▸ **What is being asked**
Give every line of the listing word for word, beginning at the first and including the line with "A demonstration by" as the last.

▸ **Dataset content**

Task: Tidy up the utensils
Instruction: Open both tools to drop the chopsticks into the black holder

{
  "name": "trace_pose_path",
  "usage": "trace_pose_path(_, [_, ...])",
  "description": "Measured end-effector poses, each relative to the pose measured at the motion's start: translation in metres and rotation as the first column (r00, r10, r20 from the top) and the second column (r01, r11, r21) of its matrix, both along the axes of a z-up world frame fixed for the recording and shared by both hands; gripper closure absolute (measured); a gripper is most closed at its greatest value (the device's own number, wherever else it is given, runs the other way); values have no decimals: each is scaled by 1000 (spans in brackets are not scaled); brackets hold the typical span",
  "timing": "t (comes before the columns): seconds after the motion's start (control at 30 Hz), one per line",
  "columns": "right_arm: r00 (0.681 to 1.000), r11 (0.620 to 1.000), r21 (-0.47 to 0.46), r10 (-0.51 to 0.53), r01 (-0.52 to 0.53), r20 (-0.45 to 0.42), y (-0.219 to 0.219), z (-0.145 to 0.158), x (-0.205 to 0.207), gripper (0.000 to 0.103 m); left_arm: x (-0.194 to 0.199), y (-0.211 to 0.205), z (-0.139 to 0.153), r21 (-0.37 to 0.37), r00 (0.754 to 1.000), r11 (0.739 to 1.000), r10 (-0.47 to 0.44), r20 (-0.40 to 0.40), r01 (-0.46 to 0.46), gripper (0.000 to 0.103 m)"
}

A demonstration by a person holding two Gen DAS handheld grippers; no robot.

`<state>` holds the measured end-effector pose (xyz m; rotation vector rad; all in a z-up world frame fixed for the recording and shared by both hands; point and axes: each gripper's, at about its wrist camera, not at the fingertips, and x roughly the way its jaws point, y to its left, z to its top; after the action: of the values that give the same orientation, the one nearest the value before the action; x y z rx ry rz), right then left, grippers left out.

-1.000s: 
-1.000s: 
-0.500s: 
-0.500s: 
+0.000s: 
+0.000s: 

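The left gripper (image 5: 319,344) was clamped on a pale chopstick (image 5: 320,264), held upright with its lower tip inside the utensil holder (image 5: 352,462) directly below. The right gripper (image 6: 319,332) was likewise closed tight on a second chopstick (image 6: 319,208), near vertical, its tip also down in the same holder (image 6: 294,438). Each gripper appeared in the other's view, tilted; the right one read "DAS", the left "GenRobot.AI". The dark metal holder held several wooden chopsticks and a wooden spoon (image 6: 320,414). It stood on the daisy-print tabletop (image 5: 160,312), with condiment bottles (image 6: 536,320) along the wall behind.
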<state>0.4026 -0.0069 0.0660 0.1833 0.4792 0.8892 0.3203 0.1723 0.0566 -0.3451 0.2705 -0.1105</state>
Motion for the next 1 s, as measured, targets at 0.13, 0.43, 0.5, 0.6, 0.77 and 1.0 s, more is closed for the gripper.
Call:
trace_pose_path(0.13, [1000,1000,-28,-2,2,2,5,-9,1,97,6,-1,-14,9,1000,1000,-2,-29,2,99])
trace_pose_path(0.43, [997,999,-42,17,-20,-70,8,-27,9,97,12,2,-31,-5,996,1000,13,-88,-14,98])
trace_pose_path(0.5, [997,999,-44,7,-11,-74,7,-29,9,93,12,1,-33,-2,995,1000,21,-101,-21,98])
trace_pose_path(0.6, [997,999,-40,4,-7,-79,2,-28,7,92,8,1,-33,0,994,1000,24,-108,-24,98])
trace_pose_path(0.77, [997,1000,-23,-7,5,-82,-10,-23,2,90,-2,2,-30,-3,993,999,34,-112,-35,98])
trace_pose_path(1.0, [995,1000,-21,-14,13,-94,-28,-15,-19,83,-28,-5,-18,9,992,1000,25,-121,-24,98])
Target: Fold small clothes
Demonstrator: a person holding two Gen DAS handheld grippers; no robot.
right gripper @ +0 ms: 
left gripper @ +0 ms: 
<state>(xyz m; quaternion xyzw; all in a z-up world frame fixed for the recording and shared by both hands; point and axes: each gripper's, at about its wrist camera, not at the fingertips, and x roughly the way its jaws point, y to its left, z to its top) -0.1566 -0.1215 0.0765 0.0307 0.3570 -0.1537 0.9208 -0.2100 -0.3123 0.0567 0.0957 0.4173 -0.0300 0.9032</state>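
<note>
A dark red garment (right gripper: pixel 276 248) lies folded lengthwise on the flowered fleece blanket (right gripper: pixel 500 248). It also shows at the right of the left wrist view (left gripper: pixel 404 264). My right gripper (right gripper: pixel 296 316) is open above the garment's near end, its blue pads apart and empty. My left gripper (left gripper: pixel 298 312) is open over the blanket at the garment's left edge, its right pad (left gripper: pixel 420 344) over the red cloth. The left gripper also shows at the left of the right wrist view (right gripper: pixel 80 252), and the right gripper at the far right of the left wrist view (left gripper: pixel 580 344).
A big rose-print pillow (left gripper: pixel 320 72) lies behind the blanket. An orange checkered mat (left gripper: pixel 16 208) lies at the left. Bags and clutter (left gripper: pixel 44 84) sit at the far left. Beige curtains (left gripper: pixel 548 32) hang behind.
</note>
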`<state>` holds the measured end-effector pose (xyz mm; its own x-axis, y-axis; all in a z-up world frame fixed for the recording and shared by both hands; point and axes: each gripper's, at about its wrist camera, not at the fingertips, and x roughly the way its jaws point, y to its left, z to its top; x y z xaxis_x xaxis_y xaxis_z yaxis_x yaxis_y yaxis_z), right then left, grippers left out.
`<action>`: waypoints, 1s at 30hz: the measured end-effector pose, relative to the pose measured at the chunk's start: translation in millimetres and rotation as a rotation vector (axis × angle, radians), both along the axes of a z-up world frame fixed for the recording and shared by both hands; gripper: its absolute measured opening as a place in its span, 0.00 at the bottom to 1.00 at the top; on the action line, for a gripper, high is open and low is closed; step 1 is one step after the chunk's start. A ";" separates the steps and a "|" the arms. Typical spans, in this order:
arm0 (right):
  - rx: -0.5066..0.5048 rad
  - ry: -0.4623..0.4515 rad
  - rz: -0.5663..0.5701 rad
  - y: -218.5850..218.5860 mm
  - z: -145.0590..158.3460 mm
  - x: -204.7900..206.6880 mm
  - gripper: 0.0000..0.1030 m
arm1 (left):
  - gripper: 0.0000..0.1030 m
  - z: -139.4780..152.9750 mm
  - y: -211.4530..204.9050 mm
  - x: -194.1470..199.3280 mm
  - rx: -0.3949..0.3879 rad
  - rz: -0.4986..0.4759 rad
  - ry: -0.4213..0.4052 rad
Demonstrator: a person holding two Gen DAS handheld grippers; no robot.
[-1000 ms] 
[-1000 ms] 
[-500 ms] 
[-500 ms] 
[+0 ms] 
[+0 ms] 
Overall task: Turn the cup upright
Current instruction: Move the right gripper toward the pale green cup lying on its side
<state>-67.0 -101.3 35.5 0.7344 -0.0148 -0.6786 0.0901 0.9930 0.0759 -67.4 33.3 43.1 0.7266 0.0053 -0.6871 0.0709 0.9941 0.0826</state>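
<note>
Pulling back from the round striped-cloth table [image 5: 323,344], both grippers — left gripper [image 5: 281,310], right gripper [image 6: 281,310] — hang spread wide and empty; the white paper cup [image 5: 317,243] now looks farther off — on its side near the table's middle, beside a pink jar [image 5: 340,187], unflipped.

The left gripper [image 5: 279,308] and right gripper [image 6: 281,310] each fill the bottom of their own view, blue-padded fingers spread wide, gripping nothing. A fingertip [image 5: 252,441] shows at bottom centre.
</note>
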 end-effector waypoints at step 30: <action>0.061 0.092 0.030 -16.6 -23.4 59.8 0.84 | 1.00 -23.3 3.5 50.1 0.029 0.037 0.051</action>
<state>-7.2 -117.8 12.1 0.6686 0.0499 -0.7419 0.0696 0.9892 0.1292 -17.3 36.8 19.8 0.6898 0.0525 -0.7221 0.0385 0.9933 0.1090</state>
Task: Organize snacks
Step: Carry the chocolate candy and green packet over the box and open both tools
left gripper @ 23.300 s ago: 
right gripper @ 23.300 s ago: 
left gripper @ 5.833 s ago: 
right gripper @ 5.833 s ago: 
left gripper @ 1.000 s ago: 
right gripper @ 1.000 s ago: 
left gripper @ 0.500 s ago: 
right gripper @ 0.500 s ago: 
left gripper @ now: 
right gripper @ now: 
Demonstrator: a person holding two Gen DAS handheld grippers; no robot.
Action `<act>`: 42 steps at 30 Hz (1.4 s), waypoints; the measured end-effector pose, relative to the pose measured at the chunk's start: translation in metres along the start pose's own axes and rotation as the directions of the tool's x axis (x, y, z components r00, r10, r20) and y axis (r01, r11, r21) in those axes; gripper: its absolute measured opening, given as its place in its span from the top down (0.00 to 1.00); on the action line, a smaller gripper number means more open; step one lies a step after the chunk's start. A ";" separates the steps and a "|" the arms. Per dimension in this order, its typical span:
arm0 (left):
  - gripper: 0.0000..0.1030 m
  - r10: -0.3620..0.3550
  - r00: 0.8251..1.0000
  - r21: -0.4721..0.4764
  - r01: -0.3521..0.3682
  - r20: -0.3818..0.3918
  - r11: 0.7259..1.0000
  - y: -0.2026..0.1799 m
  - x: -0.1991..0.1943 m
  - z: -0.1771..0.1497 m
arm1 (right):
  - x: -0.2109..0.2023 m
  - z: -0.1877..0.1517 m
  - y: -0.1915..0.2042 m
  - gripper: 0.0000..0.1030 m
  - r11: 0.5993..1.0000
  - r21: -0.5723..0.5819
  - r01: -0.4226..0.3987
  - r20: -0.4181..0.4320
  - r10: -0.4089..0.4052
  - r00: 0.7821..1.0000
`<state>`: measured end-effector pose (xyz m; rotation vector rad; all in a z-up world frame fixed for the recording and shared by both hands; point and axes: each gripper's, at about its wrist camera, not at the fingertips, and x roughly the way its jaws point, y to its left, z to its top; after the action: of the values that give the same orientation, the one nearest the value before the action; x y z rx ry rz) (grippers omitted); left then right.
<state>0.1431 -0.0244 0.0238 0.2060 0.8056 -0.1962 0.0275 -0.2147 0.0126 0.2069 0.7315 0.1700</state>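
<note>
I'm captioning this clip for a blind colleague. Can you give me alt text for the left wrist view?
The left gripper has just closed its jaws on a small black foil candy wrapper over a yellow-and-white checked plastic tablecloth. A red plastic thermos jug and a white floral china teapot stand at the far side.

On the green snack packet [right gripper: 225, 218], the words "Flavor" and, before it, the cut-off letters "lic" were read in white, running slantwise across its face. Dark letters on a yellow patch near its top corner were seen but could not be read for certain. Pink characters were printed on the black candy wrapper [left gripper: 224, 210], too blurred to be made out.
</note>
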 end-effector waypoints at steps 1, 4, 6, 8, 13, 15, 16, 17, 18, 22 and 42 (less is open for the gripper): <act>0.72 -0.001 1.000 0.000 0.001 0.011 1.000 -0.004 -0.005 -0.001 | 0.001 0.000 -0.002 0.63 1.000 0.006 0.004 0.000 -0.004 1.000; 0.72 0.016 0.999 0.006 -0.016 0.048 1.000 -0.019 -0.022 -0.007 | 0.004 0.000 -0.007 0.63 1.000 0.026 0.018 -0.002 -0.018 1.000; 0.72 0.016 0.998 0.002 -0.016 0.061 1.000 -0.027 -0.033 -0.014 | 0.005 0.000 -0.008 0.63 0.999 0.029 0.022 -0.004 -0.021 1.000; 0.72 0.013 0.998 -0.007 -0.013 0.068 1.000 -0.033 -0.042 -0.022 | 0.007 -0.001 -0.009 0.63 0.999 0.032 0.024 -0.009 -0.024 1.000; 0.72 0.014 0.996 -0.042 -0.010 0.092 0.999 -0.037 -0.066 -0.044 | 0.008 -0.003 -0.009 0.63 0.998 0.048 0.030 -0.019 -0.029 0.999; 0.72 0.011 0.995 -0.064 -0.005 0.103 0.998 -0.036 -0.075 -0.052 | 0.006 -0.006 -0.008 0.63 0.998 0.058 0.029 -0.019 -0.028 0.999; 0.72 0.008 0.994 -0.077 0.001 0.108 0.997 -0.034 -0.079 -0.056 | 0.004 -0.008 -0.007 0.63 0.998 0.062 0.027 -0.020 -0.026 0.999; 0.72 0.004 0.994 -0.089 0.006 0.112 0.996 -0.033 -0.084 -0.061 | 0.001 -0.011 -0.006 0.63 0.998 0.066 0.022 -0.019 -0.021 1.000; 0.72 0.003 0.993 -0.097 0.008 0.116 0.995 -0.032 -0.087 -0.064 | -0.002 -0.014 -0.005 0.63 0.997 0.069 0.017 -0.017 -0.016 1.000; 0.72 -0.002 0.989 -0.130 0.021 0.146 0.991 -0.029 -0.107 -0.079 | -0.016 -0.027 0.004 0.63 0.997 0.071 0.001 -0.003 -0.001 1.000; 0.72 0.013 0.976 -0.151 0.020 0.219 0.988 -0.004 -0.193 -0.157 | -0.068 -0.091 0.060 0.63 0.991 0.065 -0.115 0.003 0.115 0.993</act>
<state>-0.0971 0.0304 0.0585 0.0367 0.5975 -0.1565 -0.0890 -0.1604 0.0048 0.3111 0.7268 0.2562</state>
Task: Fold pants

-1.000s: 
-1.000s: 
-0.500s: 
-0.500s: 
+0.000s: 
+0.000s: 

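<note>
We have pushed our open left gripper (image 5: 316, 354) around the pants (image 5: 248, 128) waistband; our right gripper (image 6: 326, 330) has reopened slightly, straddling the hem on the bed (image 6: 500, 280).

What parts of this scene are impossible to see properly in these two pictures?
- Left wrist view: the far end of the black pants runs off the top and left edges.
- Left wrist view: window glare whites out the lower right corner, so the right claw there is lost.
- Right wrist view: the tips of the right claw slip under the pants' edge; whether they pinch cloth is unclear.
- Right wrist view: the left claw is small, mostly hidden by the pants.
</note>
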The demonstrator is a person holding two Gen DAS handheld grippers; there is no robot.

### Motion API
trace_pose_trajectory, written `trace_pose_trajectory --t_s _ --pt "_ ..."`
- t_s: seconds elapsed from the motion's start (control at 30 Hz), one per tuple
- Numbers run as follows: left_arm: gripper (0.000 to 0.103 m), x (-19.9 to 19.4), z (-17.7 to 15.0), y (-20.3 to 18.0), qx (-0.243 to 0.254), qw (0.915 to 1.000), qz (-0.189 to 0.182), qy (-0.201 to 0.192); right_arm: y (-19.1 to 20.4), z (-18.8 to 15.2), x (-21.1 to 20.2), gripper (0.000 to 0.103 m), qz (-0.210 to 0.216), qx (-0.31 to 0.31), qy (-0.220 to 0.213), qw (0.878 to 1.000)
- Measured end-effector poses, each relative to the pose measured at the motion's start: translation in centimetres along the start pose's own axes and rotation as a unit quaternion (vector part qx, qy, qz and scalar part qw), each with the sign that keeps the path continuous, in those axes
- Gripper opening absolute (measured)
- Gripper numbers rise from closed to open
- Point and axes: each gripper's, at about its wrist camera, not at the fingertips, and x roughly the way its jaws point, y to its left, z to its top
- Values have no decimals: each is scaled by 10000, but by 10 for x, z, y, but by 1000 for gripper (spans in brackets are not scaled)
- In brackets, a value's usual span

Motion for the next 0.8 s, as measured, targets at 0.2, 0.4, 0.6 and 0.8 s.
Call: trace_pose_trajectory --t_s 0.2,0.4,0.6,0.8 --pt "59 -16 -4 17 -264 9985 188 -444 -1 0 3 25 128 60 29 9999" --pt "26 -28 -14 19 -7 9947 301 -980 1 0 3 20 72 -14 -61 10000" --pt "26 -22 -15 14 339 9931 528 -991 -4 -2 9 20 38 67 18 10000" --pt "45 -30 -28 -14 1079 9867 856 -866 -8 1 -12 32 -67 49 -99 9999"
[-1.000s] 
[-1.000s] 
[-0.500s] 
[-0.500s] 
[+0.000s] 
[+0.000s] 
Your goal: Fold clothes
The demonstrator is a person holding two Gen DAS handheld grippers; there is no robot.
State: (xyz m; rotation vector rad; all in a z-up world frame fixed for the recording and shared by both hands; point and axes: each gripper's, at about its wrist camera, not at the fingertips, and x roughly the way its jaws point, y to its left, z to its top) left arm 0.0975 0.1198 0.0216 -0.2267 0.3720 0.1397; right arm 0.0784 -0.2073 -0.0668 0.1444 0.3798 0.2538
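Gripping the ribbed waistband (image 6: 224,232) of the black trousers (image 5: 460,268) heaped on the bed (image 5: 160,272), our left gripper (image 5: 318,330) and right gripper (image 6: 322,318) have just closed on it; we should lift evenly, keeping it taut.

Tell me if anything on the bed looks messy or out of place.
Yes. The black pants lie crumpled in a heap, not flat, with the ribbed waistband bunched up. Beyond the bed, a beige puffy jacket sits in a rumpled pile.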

▸ **Final answer**
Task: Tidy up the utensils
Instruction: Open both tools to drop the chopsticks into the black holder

{
  "name": "trace_pose_path",
  "usage": "trace_pose_path(_, [_, ...])",
  "description": "Measured end-effector poses, each relative to the pose measured at the motion's start: translation in metres and rotation as the first column (r00, r10, r20 from the top) and the second column (r01, r11, r21) of its matrix, both along the axes of a z-up world frame fixed for the recording and shared by both hands; gripper closure absolute (measured); a gripper is most closed at its greatest value (the device's own number, wherever else it is given, runs the other way); values have no decimals: each is scaled by 1000 (spans in brackets are not scaled); brackets hold the typical span",
  "timing": "t (comes before the columns): seconds after the motion's start (control at 30 Hz), one per line",
  "columns": "right_arm: r00 (0.681 to 1.000), r11 (0.620 to 1.000), r21 (-0.47 to 0.46), r10 (-0.51 to 0.53), r01 (-0.52 to 0.53), r20 (-0.45 to 0.42), y (-0.219 to 0.219), z (-0.145 to 0.158), x (-0.205 to 0.207), gripper (0.000 to 0.103 m); left_arm: x (-0.194 to 0.199), y (-0.211 to 0.205), z (-0.139 to 0.153), r21 (-0.37 to 0.37), r00 (0.754 to 1.000), r11 (0.739 to 1.000), r10 (-0.47 to 0.44), r20 (-0.40 to 0.40), r01 (-0.46 to 0.46), gripper (0.000 to 0.103 m)"
}

A demonstration by a person holding two Gen DAS handheld grippers; no robot.

With the answer given, the exercise is closed.